Oral treatment with viable or heat-killed cells of S. boulardii maintained the intestinal integrity and modulates the immune system in mice, preventing bacterial translocation and intestinal lesions [62].
In HIV Patients
Treatment with S. boulardii decreased microbial translocation (LBP) and inflammation parameters in HIV-1-infected patients with long-term virologic suppression [63].
Insufficient Evidence For
Researchers are currently investigating whether S. boulardii has other health benefits. The potential benefits in this section have produced positive results in at least one clinical trial, but these studies are small, contradictory, or otherwise limited. Talk to your doctor before supplementing with S. boulardii for any reason.
5) Feeding Tolerance in Infants
Prophylactic supplementation of S. boulardii improved weight gain and feeding tolerance and had no adverse effects in preterm infants over 30 weeks old [64].
Orally administered S. boulardii reduced feeding intolerance and clinical sepsis in very-low-birth-weight (VLBW) infants [65].
6) Cardiovascular Disease
In a small study of 12 patients, daily supplementation with S. boulardii lowered remnant lipoprotein in hypercholesterolemic adults, a predictive biomarker and potential therapeutic target in the treatment and prevention of coronary artery disease [66].
Animal and Cell Studies (Lacking Evidence)
No clinical evidence supports the use of S. boulardii for any of the conditions listed in this section. Below is a summary of the existing animal and cell-based research, which should guide further investigational efforts. However, the studies listed below should not be interpreted as supportive of any health benefit.
7) Diabetes and Obesity
S. boulardii induced dramatic changes in gut microbiota, reduced body weight and fat mass and improved hepatic steatosis and inflammatory tone in obese and type 2 diabetic mice [67].
8) Liver Health
S. boulardii promoted liver function and slowed down the progress of liver fibrosis in rats [68].
S. boulardii effectively prevented liver injury induced by Salmonella Enteritidis infection in mice [69].
S. boulardii ameliorated intestinal injury and the accompanying liver inflammation by supporting the antioxidant state of the tissues and by inhibiting the recruitment of neutrophils [70].
Mechanism of Action
- Decreases pro-inflammatory cytokines TNF-α [41, 36, 71, 38, 28], IL-1β [41, 42, 72] and IL-6 [71, 63].
- Decreases IL-8 [36, 42, 72, 28, 59] [with a handful of exceptions, including: 71].
- Increases the anti-inflammatory cytokine IL-10 [62, 28, 73] [in some tissues IL-10 may be decreased: 73].
- Can both increase [74] and decrease [68] TGF-beta.

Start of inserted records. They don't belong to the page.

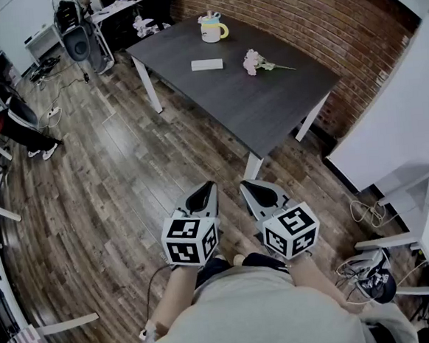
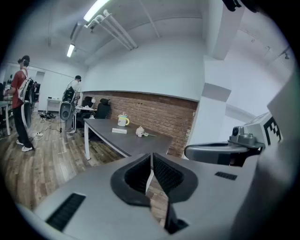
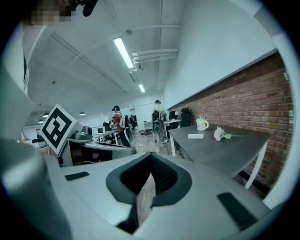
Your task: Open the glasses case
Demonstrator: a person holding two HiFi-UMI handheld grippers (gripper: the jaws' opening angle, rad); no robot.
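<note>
The glasses case (image 1: 207,65) is a flat white oblong lying on the dark grey table (image 1: 268,103), far ahead of me. It also shows small in the left gripper view as the case (image 2: 119,131) and in the right gripper view as the case (image 3: 195,136). My left gripper (image 1: 202,197) and right gripper (image 1: 259,193) hang side by side over the wooden floor, close to my body and well short of the table. Both are shut with nothing between the pads. The left gripper (image 2: 151,157) and right gripper (image 3: 151,159) point towards the table.
A yellow-handled mug (image 1: 213,29) and a pink flower (image 1: 254,62) lie on the table near the case. A brick wall (image 1: 321,18) runs behind it. A white desk (image 1: 389,138) stands at right. A person (image 2: 21,108) and office gear stand at far left.
</note>
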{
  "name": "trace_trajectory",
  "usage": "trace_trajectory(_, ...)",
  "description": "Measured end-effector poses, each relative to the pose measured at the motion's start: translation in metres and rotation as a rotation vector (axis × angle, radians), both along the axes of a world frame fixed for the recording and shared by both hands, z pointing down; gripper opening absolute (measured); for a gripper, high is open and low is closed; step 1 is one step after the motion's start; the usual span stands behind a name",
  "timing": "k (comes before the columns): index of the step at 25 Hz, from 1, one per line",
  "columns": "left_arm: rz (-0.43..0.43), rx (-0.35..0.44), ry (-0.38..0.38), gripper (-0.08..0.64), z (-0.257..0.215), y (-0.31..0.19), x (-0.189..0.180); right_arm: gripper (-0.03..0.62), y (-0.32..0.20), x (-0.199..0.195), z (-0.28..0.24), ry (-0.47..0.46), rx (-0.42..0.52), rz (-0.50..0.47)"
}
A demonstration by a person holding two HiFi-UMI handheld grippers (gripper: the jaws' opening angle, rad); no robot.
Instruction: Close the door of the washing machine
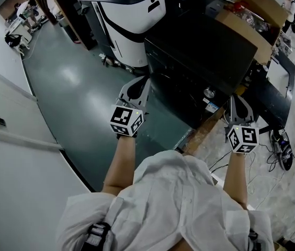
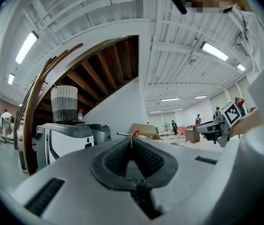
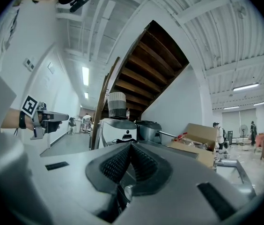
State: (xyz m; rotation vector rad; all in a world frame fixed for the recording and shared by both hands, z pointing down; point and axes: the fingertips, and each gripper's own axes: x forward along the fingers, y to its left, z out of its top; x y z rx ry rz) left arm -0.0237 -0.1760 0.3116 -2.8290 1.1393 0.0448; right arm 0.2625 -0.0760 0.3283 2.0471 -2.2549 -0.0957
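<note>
Person holds both tools out level. On left claw [image 1: 138, 83] jaws are closed tip to tip, nothing between. On right claw [image 1: 239, 99] jaws likewise together, empty. Black washing machine [image 1: 200, 56] stands on floor just beyond both claws, right of white machine [image 1: 132, 20]. Open cardboard box [image 1: 252, 20] by its far right edge. Its door too dark to read.

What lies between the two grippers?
Head view: the front of the black machine, with a round knob, lies between left gripper and right gripper.
</note>
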Motion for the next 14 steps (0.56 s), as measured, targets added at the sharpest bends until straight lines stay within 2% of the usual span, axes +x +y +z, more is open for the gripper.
trace_trajectory(14, 0.005, -0.004, 0.030, 0.018, -0.004, -0.001, -0.001, 0.026, -0.011, -0.004, 0.003, -0.010, 0.007, -0.004)
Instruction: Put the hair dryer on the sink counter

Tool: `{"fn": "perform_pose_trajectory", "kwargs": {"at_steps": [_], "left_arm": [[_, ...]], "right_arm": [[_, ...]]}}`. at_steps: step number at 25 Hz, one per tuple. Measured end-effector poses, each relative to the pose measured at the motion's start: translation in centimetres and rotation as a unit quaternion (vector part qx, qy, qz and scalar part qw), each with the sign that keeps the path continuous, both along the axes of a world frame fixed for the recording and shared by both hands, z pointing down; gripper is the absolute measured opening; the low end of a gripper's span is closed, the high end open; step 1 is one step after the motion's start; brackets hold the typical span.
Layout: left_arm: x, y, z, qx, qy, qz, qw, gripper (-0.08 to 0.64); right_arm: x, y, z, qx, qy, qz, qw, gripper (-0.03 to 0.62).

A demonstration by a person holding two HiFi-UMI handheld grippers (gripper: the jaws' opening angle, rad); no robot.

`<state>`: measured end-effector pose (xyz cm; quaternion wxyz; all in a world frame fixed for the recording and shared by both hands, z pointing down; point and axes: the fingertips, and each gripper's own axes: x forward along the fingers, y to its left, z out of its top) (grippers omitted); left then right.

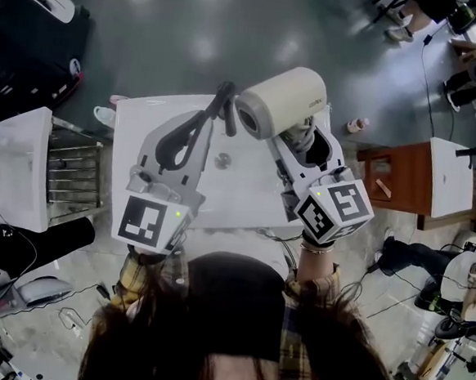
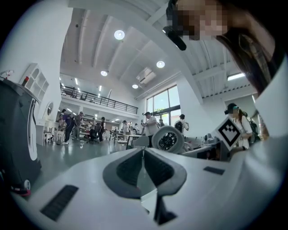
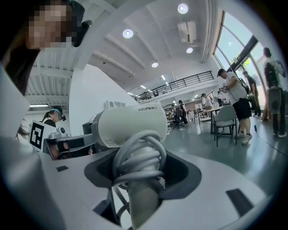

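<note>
A cream hair dryer [image 1: 282, 102] with its grey cord wound round the handle is held up above the white sink counter [image 1: 149, 117]. My right gripper [image 1: 307, 141] is shut on that handle. In the right gripper view the wrapped handle [image 3: 137, 166] stands between the jaws and the barrel [image 3: 130, 123] lies across above them. My left gripper [image 1: 225, 98] is raised beside the dryer's rear end, its dark pads [image 2: 128, 168] pressed together with nothing between them. The left gripper view shows the dryer's rear grille [image 2: 167, 140] just beyond the jaw tips.
The counter's basin has a round drain [image 1: 221, 159]. A metal rack [image 1: 71, 172] and a white unit [image 1: 14, 167] stand to the left, a brown wooden cabinet [image 1: 403, 178] to the right. A black case [image 2: 18, 134] stands at the left. Several people are in the hall behind.
</note>
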<state>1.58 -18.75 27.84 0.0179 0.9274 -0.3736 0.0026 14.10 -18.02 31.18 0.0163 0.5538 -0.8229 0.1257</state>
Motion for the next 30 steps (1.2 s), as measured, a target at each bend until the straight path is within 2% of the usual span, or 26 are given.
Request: {"fn": "perform_pose_trajectory", "kwargs": {"at_steps": [8,16,25,30], "left_arm": [[-0.1,-1.8,0.7,-0.009,-0.004,-0.003,0.9999,0.029],[-0.1,-3.4,2.3,-0.029,-0.013,0.002,0.9995,0.029],[1.5,-4.1,4.6,-0.053,-0.02,0.009,0.9983,0.029],[1.7,-4.7,6.0,-0.065,-0.029,0.009,0.9974,0.029]], "right_arm": [[2.6,-2.2,1.8,-0.019,0.032,0.025,0.999,0.273],[3.3,-5.1,4.1,-0.047,0.082,0.007,0.996,0.273],[3.8,-7.3,9.0,-0.091,0.151,-0.062,0.982,0.275],[3.8,-8.6,12.3,-0.11,0.167,-0.105,0.974,0.273]]}}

- Can both decrease [38] and increases IFN-γ [73].
- Increases IgA [62, 61], can increase CD8 lymphocytes [61] and TLR2 and TLR4 [38].
- Increases GSH [70].
- Decreases CXCL1 [41], CRP [61] and NF-kappaB [36, 72].
- Can both increase and decrease PPAR-γ [36, 1].
- Decreases COL1A1, αSMA, AST, ALT, and MDA [68].
Safety
S. boulardii is safe for use in otherwise healthy populations and was even shown to be safe in patients infected with HIV-1. That being said, if you are ill or if you have a suppressed immune system, we strongly recommend talking to your doctor before using probiotics [63].
Fungemia is a rare but serious complication of treatment with S. boulardii, and this probiotic should be taken with care or avoided in immunocompromised patients [75].